Built across the Fraser River, the Pattullo Bridge links the cities of Surrey and New Westminster in British Columbia, Canada. The bridge was named after the former British Columbia premier Duff Pattullo. It was opened to traffic in November 1937. It has four traffic lanes and a downstream sidewalk.

Greater Vancouver Transportation Authority (GVTA), which is also known as TransLink, owns the bridge. Nearly 80,000 vehicles use the bridge every day.

On 18 January 2009, a wooden trestle, which supports the southern end, underneath the bridge caught fire and was destroyed. The structure, which consisted of wood covered in creosote was 71 years old at the time. Wood had been used to provide stability in a marshy area. The bridge was temporarily closed after the fire and re-opened on 26 January 2009.

Experts fear that the Pattullo Bridge will be at risk if a strong earthquake strikes the area. The bridge has had no seismic upgrade in the last 12 years (reported in 2011). TransLink is considering either retrofitting or replacing the bridge. If the old bridge remains, then it will have to be closed in the event of an earthquake, according to TransLink.

“The Pattullo Bridge was designed by Major W.G.Swan.”
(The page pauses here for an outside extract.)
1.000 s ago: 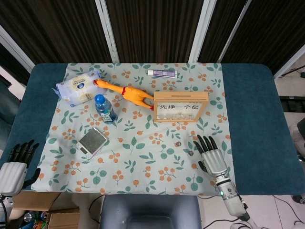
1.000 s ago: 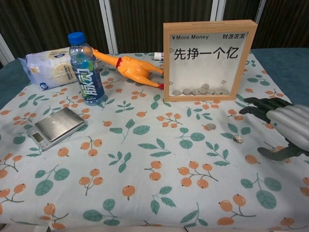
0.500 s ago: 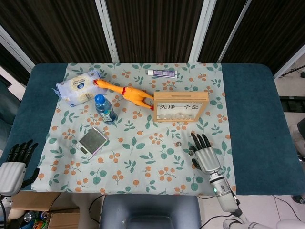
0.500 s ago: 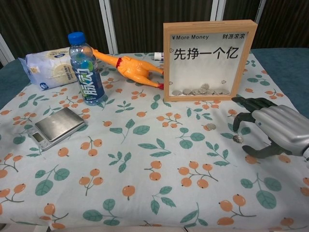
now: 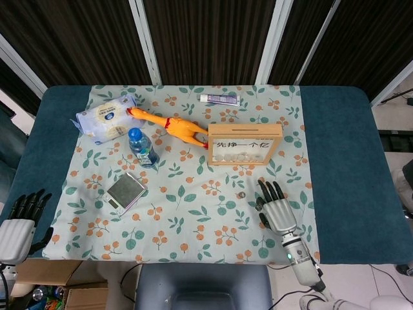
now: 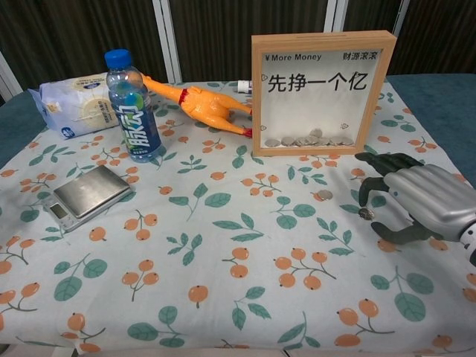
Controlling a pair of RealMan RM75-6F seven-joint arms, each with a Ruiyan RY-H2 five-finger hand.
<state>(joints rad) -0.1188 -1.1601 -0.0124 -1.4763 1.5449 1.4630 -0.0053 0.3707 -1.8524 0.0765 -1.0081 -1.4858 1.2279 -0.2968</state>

In 2008, TransLink, the transportation authority of the southern coast of British Columbia, announced that a new six lane bridge will be built to replace the aging bridge, at a cost of approximately CAD1.2bn, by the end of the decade. The completion date was later postponed to 2015 or 2016.
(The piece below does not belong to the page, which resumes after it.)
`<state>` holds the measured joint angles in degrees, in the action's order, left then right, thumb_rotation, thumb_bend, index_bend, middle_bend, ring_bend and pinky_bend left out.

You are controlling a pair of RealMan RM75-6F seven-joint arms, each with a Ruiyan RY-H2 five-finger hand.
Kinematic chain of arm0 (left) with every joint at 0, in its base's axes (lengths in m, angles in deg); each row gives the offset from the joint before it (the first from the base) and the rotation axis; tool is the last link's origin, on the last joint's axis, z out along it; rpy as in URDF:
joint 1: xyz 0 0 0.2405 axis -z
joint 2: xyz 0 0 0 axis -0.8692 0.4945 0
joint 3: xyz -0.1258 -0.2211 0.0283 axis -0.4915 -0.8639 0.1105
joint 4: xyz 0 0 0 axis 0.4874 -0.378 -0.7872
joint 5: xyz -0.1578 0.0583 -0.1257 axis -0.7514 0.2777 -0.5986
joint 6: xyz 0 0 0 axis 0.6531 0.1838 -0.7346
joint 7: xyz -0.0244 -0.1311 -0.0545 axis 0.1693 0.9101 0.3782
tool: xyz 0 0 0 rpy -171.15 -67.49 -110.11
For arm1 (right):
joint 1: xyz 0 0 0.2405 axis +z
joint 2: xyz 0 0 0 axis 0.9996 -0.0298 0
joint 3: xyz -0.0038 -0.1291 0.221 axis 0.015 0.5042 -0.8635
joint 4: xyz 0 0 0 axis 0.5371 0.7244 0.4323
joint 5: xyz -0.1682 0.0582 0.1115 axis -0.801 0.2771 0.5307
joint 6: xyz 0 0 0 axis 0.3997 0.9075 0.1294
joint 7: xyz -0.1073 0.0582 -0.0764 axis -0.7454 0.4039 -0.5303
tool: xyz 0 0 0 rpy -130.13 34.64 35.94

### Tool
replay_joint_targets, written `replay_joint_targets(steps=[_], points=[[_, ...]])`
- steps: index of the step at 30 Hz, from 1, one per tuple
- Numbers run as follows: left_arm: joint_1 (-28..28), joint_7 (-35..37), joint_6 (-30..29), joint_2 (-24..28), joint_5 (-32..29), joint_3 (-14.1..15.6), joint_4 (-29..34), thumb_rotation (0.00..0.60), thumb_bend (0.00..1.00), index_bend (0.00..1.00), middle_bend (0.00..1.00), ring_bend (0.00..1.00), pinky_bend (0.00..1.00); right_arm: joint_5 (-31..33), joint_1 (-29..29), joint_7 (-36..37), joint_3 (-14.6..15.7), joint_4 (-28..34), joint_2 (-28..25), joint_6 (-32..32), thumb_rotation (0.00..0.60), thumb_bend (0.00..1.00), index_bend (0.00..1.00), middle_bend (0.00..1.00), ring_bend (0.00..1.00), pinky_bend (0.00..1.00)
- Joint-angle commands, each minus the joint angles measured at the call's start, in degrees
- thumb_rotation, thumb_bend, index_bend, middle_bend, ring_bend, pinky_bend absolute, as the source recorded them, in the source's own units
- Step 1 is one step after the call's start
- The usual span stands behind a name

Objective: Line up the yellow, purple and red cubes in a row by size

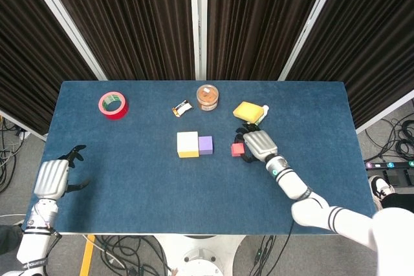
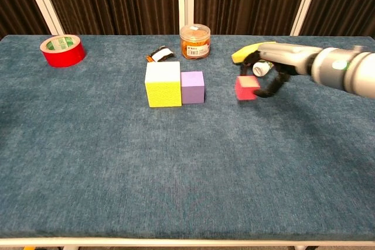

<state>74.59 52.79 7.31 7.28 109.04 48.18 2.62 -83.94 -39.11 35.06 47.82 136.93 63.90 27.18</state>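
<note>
Right robot hand (image 2: 280, 65) grips red cube (image 2: 246, 87); purple cube (image 2: 192, 86) lies at my 9 o'clock, apart; left robot hand (image 1: 52, 178) open, idle.

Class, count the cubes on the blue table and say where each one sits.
3. The yellow cube is mid-table, the purple cube touches its right side, and the red cube is further right, apart from them, held in the right hand. None seems hidden.
</note>
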Motion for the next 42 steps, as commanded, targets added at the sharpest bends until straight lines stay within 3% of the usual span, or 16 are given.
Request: replay_joint_targets(steps=[1,13,27,39,42], points=[[-0.17,0.37,0.36,0.08,-0.03,0.07,-0.38,0.600,0.19,0.26,0.50,0.50,0.70,2.92,2.91,-1.41,-1.94,-3.90,3.53,2.60,0.600,0.31,0.44,0.14,0.00,0.02],[-0.63,1.38,1.03,-0.09,0.14,-0.20,-1.46,0.600,0.19,0.25,0.50,0.50,0.70,7.27,7.66,-4.44,-3.21,-10.84,8.49,5.77,0.600,0.31,0.42,0.13,0.00,0.00],[-0.88,1.90,1.51,-0.12,0.64,-0.41,-1.81,0.600,0.19,0.25,0.50,0.50,0.70,9.46,8.80,-5.44,-3.18,-11.34,9.69,6.12,0.600,0.28,0.38,0.12,0.00,0.00],[-1.23,2.06,1.45,-0.03,0.95,-0.53,-1.88,0.600,0.19,0.25,0.50,0.50,0.70,10.63,9.25,-6.29,-2.83,-11.64,9.94,6.17,0.600,0.25,0.26,0.11,0.00,0.00],[-1.25,2.03,1.56,0.03,0.89,-0.61,-1.83,0.600,0.19,0.26,0.50,0.50,0.70,10.50,8.88,-6.03,-2.82,-10.55,9.16,5.75,0.600,0.25,0.18,0.10,0.00,0.00]])
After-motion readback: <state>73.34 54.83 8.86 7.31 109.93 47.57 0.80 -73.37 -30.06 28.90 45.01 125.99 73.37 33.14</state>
In February 2011, it was reported that TransLink was reconsidering its decision to build the new bridge. A public consultation on the subject will be conducted in June.
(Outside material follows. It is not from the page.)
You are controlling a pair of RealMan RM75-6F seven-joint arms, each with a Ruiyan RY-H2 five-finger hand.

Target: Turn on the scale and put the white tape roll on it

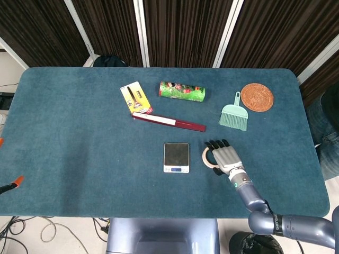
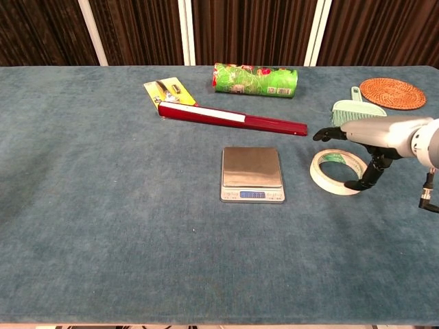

Construction of the Pattullo Bridge began in October 1935. The bridge was opened to traffic on 15 November 1937. The total length of the bridge is 7,800ft inclusive of the length of the approaches. The clearance above the Fraser River is 150ft.

The bridge was built by The Dominion Bridge Co. (re-named ADF Heavy Industries in 1998) and Northern Construction & J.W. Stewart.

The construction required 365,000t of earth and 150,000t of sand and rock, 7,000t of steel and two million board feet of timber.


The original bridge construction had cost CAD 4m, including the cost of the main contract, cement, purchase of the right of way, and re-alignment and the resurfacing of highways.


In August 2002, Buckland & Taylor were commissioned to inspect a set of components of the steel truss spans of the bridge located between Piers 0 and 9. In January 2003, Buckley & Taylor were asked to inspect the remaining components. They were also asked to provide a live load rating of all the deck systems and truss members between Piers 0 and 9.

In 2004, Buckland & Taylor were appointed GVTA representative and structural engineer for phase 1 of the renovation work on the bridge. In this capacity, they rendered construction support. In Phase 2, the company provided contract administration and structural engineering services.

In 2009, the company designed the emergency replacement of the section of the bridge destroyed by the fire. They located the replacement in the Langley, British Columbia yard of Surespan Construction. The structure had been used as a bridge over an excavated station location.

“Experts fear that the Pattullo Bridge will be at risk if a strong earthquake strikes the area.”

Throughout the 1980s, Ausenco Sandwell was responsible for the replacement of the south approach bearings, seismic upgrades of the south approach spans and replacement of the joint and steel floor beams to the river piers. The company worked for the Ministry of Transportation.

In 1995, Ausenco Sandwell conducted a preliminary seismic assessment of the bridge. In 1998, the company conducted a full condition and rehabilitation study with cost estimates for the Ministry in order to facilitate the transfer of the bridge’s ownership to TransLink.

In 2006, Ausenco Sandwell, working for TransLink, came up with a preliminary design for the rehabilitation, widening and seismic retrofitting of the bridge.


The Pattullo Bridge was designed by Major W.G.Swan who was the consulting engineer on the project. He designed a compression arch suspended-deck bridge.
The unique design feature of the bridge is a wooden trestle. The area in which the bridge was built has weak and compressible soft soil.

A short wooden section with a shallow foundation and timber structure was worked into the design. This was done so that the section could be shimmed up regularly to deal with the sinking of the soil due to the weight of the bridge. A very flammable petroleum based product called creosote was used as the preservative for the wooden beams.

The extremely narrow lanes and the curves on each end of the bridge are considered to be serious design flaws by today’s standards.